--- In FairfieldLife@yahoogroups.com, turquoiseb <no_reply@...> wrote:
<snip>
> Now think about some of the things that have been said, on
> equally as public a forum, about some on this forum. I have
> been called in the past a tax criminal, a liar, a pervert,
> and many other things. When I applied for residency in Spain,
> the first thing the official in charge of my application did
> when I left his office was Google me, to see what the Internet
> had to say about me. A month later, when I went back to the
> office to pick up the residency card he had approved for me,
> he showed me printouts of a few of the things he had found. 
> 
> Several of them were from Willytex or Nabby; the vast majority 
> of them were from Judy Stein.

But none of the "vast majority" of the "few" things from
me he printed out called Barry either a tax criminal or a
pervert, just for the record. (And if he'd looked a little
harder, in fact, he'd have found posts from me defending
Barry from the charge of preying on young women.)
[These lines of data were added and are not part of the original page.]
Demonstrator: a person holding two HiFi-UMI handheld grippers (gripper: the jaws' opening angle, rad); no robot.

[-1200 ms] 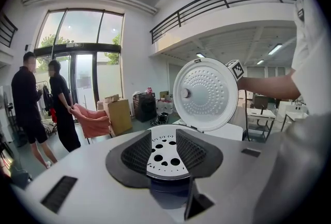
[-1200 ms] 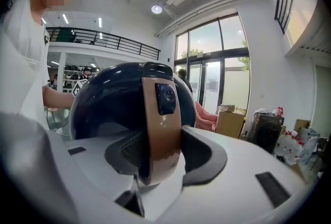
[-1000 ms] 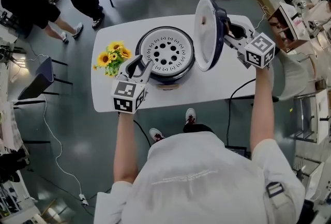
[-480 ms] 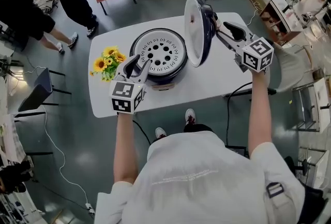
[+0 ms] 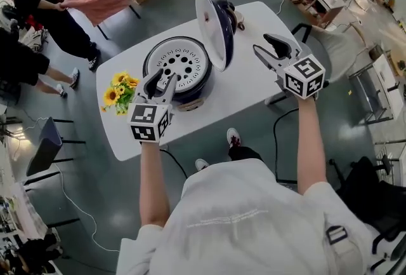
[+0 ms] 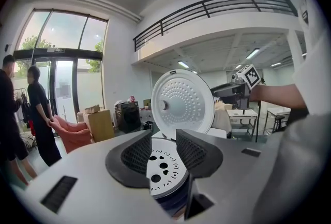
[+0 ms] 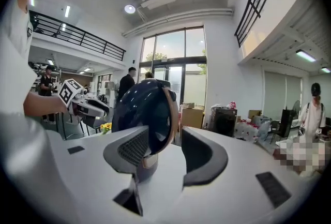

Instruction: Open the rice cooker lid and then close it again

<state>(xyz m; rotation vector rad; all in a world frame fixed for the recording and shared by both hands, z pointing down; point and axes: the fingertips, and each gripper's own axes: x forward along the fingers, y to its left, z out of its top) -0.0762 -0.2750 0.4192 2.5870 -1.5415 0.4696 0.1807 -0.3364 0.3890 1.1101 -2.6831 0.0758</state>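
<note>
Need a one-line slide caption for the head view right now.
Rice cooker lid stands upright and open; left tool and right tool hover open and empty.

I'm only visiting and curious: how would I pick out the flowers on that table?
Start at the white table mid-room and find the round rice cooker, its lid standing open. Left of it in the head view, at the table's end, sits a small bunch of sunflowers, the only yellow-and-green thing there.

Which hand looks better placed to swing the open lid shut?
Probably the right: the right gripper, jaws open, faces the dark outer side of the lid. The left gripper is at the front of the cooker.
</note>
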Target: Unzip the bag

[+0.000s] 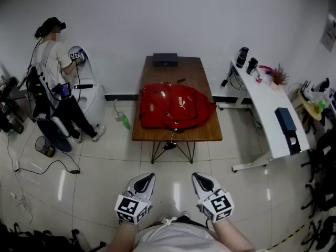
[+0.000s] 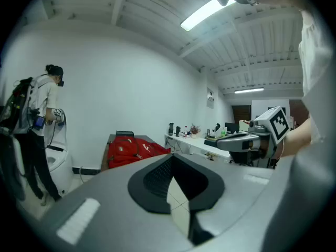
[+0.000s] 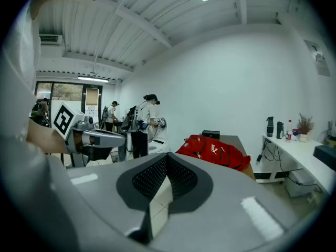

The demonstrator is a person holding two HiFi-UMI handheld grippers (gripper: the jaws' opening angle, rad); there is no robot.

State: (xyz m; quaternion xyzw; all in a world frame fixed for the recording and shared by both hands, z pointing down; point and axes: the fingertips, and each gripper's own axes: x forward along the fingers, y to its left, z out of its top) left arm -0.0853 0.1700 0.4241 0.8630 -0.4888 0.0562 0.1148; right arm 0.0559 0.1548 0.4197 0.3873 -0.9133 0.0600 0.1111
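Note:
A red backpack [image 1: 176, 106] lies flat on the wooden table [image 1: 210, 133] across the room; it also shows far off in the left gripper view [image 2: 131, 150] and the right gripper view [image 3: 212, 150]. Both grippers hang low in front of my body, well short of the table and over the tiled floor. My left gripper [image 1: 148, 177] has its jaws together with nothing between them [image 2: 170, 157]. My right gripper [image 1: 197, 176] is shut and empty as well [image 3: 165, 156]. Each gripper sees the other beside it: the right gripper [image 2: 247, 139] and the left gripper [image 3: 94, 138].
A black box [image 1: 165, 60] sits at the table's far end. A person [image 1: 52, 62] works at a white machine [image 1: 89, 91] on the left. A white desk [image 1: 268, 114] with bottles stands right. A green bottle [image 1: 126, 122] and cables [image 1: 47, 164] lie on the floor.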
Fortunately I don't have to worry about getting a residency
permit or a job based on what Barry has said on the Internet
about me (including speculation that I'm gay--although any
place or position where that would be a negative wouldn't be
one I was interested in--and insinuations that I'm a racist).

IMO, anybody who's going to evaluate someone for a job or
residency or anything else of significance on the basis
of what's been said about them on Internet forums needs to
have a thorough understanding of Internet culture. Specific,
documented charges of serious misbehavior are one thing;
hostile or joking back-and-forth chatter of the type Barry's
official apparently dug up are quite another.